Feeling (too ) happy and almost.. excited. I met a wonderful and highly reputed consultant today. I now feel I'm in safe hands and the best possible care. I just have confidence in him. I'm unsettled by this 'inconclusive' biopsy business but will just have to get used to it until after the op. About a month or so. Having a 1.5 hour MRI and a CT scan on Monday. They want to check elsewhere too. I'm hoping that this is just routine.

It is routine for spine ops goodness- expect x rays too and possibly another MRI etc nearer time if want double check. They use all of it to plan the op.

So glad you feel better- I was rushed in for my first spinal op as spotted issue on my MRI. It was like a bad episode of greys anatomy but once I saw actual surgeon I felt better as he was so straight but reassuring .

Happy new year all. Had busy day sorting junk (10 bags to charity) and then lovely ballet with big gig.

Ledkr hugs and . Dr google is rubbish -the risks associated with your surgery are much lower so please don't fret.

Will sit on box as long as you need.

goodness glad u are feeling confident in your surgeon and a bit less worried.
Thanks all for your best wishes but can I ask why people are sitting on my box?

Happy new year.

It's the paranoia box to put all your worries etc in. Bit naff bit idea seems to help.

Hope bloody fireworks don't wake kids.

ledkr it's the paranoia box - it's somewhere to put worries and then you can try and ignore them - people sit on the lid of the box to weigh it down so they can't escape

I shall take my turn on it.

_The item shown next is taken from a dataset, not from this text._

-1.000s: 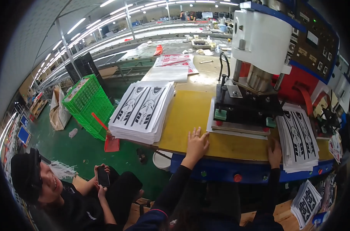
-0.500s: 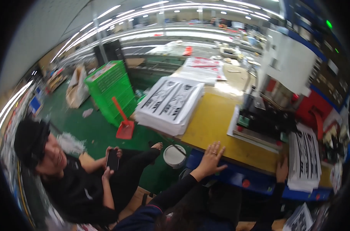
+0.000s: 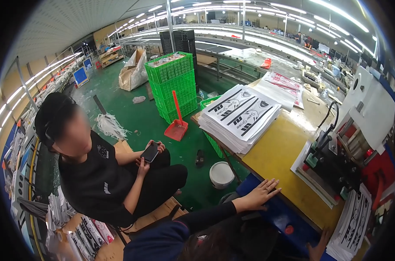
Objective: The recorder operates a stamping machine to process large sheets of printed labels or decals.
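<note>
My left hand [image 3: 257, 195] rests on the front edge of the yellow-topped table [image 3: 289, 167], its fingers stretched out and holding nothing. A ring shows on one finger. Low at the table's front edge, my right hand [image 3: 320, 247] lies beside a stack of printed sheets [image 3: 350, 226]; it is partly cut off, with fingers extended and no object seen in it. A taller stack of white sheets with black print [image 3: 243, 115] sits at the table's far left. Between the two stacks stands a press machine [image 3: 332, 161] with pale sheets under its black head.
At left a seated person [image 3: 99, 174] holds a phone [image 3: 150, 152]. Green crates [image 3: 173, 89], a red dustpan [image 3: 176, 129] and a white bucket [image 3: 222, 175] stand on the green floor. Red-printed sheets [image 3: 284, 87] lie at the table's back; more printed strips [image 3: 86, 237] lie lower left.
The view has turned left, so the table, machine and stacks appear farther right and the seated person shows more fully. Both my hands still lie at the table's front edge.
</note>
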`<state>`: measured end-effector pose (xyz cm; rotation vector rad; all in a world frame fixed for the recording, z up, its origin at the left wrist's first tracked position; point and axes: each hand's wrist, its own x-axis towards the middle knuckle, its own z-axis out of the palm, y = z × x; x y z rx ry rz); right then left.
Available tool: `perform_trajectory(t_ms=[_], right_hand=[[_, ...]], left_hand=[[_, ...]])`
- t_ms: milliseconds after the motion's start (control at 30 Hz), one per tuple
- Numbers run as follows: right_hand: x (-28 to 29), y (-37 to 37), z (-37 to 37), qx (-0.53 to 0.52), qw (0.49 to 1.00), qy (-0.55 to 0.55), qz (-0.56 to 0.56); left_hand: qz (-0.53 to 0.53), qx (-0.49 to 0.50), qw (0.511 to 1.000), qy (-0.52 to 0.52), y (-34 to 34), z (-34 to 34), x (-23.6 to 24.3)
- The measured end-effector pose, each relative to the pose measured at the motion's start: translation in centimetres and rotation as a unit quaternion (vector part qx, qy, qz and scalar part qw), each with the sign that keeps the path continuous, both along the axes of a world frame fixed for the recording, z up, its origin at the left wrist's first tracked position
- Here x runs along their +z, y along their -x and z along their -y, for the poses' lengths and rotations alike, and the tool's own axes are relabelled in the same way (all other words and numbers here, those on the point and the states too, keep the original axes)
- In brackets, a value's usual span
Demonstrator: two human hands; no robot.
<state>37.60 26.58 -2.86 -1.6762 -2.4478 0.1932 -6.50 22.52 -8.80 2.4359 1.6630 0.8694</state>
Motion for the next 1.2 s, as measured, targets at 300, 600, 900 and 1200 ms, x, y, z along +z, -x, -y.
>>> perform_trajectory(t_ms=[300, 600, 900, 1200], right_hand=[[-0.4, -0.3, -0.1, -0.009, 0.995, 0.016, 0.102], [1.3, 1.8, 0.7, -0.049, 0.985, 0.005, 0.165], [-1.1, 1.1, 1.2, -0.06, 0.996, -0.036, 0.057], [-3.0, -1.4, 0.4, -0.021, 0.999, -0.046, 0.019]], left_hand=[[-0.03, 0.028, 0.999, 0.031, -0.7, -0.1, 1.0], [-0.036, 0.084, 0.996, -0.006, -2.1, -0.7, -0.7], [-0.047, 0.104, 0.993, -0.042, -2.2, -0.2, -1.0], [-0.042, 0.023, 0.999, -0.014, -0.6, 0.1, 1.3]])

I am very dense, anaesthetists had me re-weighed several times as they didn't believe I could really be so heavy so no worries will be getting past me!

Happy New Year all, I hope it brings good news, successful surgeries and health and happiness all round xx

Oops sorry gigs cross posted as my post only just sent site is being a bit weird at the mo. Anyway, night all, happy New year x

Happy new year! I loved the fireworks in the TV, they get better every year. Dcs got very silly staying up late, they do make me laugh. A lovely start to a lovely fresh year. Let's all have a good one this time.